#### [EXERCISE DETAILS]
Count every line below that holds "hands". Number only.

┌──

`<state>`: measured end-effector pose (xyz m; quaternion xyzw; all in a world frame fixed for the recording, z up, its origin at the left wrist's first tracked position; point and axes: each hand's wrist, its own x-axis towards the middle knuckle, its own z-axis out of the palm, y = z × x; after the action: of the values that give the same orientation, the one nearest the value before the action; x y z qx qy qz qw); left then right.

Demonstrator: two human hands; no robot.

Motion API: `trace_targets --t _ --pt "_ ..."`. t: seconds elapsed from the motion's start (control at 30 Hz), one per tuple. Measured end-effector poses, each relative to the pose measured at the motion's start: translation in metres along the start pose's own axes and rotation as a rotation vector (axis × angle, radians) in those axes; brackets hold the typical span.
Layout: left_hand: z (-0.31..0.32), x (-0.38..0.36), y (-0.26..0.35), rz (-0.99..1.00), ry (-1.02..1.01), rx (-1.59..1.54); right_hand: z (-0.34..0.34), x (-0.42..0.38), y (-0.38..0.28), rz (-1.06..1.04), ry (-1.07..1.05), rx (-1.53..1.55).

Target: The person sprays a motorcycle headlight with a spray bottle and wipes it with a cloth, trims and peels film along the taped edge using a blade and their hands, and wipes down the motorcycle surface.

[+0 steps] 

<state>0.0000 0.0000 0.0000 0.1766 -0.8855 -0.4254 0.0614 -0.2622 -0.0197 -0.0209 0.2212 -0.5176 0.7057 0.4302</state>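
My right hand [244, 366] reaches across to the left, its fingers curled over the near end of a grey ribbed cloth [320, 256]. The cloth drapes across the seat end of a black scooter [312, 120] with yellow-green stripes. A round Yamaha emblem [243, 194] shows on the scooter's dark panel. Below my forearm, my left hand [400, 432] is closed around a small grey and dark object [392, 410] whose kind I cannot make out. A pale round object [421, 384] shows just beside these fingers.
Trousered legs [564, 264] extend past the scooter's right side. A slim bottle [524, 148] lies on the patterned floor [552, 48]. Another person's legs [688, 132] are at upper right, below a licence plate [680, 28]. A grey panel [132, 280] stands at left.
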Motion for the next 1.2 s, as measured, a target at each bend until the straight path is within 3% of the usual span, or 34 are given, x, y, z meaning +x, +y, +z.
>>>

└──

#### [SOLUTION BELOW]
2